### ABOUT THIS EXERCISE
Repeat, exactly as written, the lines of the records below from the first through the line with "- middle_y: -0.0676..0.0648", but none past it.

====== EXTRACTED ENTRIES ======

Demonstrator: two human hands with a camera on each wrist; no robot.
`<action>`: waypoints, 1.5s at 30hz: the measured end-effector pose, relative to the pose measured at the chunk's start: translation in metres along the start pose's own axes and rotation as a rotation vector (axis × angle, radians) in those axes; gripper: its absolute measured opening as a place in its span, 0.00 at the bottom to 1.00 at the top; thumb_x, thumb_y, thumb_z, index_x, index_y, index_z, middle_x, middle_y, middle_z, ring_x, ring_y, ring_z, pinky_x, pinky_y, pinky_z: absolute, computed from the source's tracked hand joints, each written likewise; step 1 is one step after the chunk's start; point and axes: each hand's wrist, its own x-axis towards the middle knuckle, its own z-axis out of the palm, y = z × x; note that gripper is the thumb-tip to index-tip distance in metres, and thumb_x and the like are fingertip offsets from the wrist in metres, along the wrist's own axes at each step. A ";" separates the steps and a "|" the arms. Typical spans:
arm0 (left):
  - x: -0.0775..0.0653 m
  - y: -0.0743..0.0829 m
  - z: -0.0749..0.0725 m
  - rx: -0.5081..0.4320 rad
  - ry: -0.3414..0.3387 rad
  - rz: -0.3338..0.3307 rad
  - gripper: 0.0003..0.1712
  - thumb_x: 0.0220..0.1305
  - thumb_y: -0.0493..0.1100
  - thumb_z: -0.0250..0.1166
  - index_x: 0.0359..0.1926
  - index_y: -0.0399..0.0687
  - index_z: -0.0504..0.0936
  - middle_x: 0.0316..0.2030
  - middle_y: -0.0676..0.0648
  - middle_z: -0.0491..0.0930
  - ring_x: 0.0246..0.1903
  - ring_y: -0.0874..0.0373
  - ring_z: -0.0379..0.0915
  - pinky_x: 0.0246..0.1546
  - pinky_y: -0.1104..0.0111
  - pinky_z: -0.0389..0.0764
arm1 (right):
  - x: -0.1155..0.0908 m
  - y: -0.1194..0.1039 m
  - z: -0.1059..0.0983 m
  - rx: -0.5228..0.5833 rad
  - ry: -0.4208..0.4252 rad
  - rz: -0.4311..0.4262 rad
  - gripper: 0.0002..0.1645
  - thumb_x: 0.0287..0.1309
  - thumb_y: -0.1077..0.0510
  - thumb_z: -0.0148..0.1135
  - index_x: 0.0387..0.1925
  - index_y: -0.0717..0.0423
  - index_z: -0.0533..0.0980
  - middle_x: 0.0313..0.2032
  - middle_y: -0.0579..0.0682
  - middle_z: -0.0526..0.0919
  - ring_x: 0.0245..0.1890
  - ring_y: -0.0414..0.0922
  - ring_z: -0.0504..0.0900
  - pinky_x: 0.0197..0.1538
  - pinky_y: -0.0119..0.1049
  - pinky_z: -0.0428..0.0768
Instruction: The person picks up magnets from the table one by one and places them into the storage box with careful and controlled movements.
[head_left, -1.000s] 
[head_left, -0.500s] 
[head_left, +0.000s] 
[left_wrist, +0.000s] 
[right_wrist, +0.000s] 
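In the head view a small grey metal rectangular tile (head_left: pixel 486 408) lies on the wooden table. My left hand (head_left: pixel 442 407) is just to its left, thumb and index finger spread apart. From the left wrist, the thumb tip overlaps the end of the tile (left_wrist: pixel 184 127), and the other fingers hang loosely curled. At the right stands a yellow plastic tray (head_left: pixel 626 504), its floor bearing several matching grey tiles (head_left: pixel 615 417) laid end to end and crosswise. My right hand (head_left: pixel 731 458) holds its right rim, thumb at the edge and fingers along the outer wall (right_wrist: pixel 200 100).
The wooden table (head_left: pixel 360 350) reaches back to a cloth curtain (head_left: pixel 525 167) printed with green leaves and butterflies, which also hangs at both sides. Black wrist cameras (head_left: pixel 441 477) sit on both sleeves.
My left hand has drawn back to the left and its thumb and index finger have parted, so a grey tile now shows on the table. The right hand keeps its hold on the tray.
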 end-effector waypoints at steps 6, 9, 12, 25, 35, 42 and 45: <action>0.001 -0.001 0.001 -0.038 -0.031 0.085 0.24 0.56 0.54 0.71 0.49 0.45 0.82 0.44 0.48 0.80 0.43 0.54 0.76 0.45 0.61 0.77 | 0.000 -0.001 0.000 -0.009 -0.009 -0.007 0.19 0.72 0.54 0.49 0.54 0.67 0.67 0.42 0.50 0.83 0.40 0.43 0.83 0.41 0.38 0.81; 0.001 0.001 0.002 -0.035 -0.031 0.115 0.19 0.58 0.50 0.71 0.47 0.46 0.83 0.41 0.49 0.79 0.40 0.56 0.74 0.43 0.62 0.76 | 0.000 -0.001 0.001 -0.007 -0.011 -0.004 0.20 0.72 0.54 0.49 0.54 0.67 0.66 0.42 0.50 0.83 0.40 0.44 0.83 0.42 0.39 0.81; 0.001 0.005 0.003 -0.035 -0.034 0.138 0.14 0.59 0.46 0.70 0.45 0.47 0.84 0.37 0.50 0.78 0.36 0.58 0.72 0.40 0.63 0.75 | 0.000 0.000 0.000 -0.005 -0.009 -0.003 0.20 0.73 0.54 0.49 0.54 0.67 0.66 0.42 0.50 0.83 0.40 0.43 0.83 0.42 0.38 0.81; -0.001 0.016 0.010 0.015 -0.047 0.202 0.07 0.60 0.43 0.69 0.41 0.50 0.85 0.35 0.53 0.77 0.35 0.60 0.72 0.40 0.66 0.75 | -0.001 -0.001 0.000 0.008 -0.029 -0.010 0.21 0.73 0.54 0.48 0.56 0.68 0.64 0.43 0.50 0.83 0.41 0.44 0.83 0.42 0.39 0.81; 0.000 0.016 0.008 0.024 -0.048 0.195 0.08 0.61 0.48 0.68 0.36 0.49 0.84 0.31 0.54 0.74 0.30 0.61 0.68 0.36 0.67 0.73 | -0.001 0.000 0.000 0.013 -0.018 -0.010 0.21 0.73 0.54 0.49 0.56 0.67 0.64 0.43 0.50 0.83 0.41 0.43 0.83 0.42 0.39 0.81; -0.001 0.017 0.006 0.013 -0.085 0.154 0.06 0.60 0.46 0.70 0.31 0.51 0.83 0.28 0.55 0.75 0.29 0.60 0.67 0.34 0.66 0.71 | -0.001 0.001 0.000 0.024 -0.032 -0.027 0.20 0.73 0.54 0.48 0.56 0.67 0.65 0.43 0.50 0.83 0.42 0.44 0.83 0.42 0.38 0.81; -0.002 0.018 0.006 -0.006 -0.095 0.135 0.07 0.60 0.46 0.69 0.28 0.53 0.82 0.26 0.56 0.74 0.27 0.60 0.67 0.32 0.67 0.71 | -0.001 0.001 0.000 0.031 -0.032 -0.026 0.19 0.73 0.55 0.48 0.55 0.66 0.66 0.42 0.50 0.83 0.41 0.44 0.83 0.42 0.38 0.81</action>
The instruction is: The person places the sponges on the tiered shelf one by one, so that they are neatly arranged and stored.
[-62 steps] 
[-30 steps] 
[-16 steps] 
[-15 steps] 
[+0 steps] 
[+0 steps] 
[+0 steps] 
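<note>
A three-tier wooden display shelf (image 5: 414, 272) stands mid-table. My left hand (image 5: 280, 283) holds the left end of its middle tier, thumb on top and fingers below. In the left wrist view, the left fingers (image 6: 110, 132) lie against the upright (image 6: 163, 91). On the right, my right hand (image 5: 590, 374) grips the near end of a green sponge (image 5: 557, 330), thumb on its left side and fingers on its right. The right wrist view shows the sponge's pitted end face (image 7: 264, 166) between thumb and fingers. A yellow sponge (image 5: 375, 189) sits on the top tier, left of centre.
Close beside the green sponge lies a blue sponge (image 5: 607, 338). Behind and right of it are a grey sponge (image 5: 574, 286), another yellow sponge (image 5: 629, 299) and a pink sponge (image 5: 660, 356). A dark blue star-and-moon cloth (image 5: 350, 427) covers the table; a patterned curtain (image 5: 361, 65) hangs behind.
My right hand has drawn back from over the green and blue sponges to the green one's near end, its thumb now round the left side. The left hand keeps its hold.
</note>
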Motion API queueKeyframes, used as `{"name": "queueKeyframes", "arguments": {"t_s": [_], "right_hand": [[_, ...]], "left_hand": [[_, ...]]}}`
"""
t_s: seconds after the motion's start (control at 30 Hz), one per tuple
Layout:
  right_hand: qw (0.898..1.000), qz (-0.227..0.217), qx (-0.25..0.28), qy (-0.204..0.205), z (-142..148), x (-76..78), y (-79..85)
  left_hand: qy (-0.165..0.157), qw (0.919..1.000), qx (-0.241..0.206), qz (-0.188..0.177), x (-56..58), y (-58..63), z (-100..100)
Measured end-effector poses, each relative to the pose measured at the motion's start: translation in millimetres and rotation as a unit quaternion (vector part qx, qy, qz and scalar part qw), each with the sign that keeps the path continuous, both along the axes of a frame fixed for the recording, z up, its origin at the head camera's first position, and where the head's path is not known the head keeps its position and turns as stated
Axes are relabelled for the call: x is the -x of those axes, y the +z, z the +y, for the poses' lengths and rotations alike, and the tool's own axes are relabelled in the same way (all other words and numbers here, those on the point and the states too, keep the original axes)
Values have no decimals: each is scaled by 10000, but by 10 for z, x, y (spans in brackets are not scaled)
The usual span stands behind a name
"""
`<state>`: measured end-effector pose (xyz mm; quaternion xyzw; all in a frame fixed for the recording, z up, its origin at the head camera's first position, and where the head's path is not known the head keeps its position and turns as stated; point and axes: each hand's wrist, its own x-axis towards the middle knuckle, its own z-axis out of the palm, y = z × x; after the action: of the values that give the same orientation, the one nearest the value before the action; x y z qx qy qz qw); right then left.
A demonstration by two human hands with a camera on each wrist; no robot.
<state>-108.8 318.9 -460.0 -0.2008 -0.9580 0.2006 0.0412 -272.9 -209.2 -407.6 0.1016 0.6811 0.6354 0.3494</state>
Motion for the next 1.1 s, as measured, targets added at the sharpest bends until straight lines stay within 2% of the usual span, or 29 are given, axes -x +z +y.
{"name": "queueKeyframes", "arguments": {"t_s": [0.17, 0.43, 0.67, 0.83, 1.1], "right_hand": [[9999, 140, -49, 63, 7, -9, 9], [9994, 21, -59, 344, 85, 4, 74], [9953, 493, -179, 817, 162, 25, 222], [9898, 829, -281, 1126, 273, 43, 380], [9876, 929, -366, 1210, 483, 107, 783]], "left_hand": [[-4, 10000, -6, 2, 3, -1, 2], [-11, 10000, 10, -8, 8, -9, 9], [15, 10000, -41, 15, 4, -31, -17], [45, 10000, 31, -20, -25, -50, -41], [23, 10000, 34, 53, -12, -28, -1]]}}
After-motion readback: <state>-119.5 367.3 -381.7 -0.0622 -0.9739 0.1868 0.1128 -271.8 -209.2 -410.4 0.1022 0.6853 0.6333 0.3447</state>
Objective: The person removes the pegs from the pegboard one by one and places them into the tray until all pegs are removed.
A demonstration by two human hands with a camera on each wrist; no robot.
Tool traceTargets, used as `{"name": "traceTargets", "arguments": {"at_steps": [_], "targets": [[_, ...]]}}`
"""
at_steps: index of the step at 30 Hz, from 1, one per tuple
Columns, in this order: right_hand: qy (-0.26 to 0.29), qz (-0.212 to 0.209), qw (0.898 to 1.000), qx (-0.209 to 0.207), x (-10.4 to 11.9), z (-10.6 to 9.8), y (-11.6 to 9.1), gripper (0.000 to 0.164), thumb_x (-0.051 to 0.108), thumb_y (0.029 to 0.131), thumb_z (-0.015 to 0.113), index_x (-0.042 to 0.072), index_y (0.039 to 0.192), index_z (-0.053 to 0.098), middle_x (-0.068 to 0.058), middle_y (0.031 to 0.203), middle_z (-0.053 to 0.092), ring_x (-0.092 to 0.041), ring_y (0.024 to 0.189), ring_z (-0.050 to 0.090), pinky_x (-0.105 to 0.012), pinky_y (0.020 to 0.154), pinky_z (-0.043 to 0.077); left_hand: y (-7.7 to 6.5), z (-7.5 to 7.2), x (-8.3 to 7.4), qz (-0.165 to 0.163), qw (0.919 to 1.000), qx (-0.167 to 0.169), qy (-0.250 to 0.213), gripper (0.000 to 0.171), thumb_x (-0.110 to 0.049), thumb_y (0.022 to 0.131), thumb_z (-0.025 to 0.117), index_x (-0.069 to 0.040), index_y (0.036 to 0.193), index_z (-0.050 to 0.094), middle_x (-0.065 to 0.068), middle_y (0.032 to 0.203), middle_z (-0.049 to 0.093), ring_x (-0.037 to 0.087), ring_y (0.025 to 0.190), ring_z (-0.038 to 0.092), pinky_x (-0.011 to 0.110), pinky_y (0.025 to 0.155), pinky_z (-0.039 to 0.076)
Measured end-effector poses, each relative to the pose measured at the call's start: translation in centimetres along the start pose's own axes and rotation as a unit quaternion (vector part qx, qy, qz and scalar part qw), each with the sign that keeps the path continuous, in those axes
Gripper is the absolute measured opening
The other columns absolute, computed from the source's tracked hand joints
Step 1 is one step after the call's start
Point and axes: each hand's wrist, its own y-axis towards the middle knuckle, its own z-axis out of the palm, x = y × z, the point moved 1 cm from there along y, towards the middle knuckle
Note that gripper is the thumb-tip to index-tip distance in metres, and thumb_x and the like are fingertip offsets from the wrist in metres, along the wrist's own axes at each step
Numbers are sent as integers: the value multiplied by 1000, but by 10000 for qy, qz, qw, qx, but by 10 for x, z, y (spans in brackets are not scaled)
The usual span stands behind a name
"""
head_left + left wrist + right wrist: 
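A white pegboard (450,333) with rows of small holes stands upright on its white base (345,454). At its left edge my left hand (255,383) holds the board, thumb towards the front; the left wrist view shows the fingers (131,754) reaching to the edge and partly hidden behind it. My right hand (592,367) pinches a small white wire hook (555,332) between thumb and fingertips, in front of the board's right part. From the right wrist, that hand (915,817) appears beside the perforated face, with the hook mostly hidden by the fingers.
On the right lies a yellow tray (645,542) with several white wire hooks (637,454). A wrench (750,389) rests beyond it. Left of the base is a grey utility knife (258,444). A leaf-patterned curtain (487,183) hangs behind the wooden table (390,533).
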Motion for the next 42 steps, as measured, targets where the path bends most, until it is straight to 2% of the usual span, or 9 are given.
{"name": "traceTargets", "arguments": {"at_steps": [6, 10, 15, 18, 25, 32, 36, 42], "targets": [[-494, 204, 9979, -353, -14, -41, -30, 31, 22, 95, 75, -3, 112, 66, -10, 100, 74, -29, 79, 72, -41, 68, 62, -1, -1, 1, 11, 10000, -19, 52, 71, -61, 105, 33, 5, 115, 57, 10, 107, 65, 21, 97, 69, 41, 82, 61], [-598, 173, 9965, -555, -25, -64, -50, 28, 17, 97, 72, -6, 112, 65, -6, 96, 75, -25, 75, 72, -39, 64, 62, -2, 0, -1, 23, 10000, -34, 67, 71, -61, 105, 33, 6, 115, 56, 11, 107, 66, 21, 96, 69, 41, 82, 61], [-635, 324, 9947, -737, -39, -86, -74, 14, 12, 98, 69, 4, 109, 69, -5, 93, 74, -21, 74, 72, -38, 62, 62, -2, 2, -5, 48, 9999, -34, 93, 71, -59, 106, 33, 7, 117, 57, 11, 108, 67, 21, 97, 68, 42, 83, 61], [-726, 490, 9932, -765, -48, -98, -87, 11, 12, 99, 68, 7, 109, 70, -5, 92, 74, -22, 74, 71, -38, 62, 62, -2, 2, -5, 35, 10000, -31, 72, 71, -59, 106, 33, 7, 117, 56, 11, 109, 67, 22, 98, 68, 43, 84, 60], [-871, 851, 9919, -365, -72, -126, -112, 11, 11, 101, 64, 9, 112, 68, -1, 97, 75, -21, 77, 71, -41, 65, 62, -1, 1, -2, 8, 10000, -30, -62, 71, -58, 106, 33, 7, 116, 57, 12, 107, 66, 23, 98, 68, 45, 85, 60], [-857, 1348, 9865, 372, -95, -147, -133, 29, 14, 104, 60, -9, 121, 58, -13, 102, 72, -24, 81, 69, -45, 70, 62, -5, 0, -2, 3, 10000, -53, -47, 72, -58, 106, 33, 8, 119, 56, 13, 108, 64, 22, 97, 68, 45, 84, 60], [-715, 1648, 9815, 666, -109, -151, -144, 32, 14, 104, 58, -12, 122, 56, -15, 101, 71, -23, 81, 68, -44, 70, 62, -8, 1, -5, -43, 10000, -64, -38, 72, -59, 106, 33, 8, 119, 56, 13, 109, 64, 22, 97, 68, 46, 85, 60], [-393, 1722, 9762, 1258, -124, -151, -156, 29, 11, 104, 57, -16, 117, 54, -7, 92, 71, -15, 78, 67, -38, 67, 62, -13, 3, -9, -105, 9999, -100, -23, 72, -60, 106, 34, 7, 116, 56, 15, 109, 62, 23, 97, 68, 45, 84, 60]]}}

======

### TASK ANSWER
Demonstrator: two human hands with a camera on each wrist; no robot.
`<action>`: waypoints, 1.5s at 30hz: the measured end-effector pose, relative to the pose measured at the chunk's start: translation in metres along the start pose's own axes and rotation as a rotation vector (axis × angle, radians) in those axes; gripper: its absolute measured opening as a place in its span, 0.00 at the bottom to 1.00 at the top; thumb_x, thumb_y, thumb_z, index_x, index_y, index_z, middle_x, middle_y, middle_z, ring_x, ring_y, ring_z, pinky_x, pinky_y, pinky_z: absolute, computed from the source's tracked hand joints, each written likewise; step 1 is one step after the chunk's start; point and axes: each hand's wrist, its own x-axis towards the middle knuckle, its own z-axis out of the palm, y = z × x; note that gripper is the thumb-tip to index-tip distance in metres, and thumb_x and the like are fingertip offsets from the wrist in metres, along the wrist's own axes at each step. A ";" separates the steps and a "|" the arms. Typical spans:
arm0 (left):
  - x: -0.0775..0.0653 m
  - y: -0.0743..0.0829 m
  - z: -0.0749..0.0725 m
  - rx: -0.5081..0.4320 rad
  - ry: -0.3414..0.3387 rad
  - rz: -0.3338..0.3307 rad
  - gripper: 0.0003..0.1712
  - thumb_x: 0.0220..0.1305
  - thumb_y: -0.0493..0.1100
  - thumb_z: -0.0250..0.1166
  - index_x: 0.0359..0.1926
  - index_y: -0.0399..0.0687
  - index_z: -0.0504..0.0936
  - middle_x: 0.0316..0.2030
  - middle_y: -0.0676..0.0648

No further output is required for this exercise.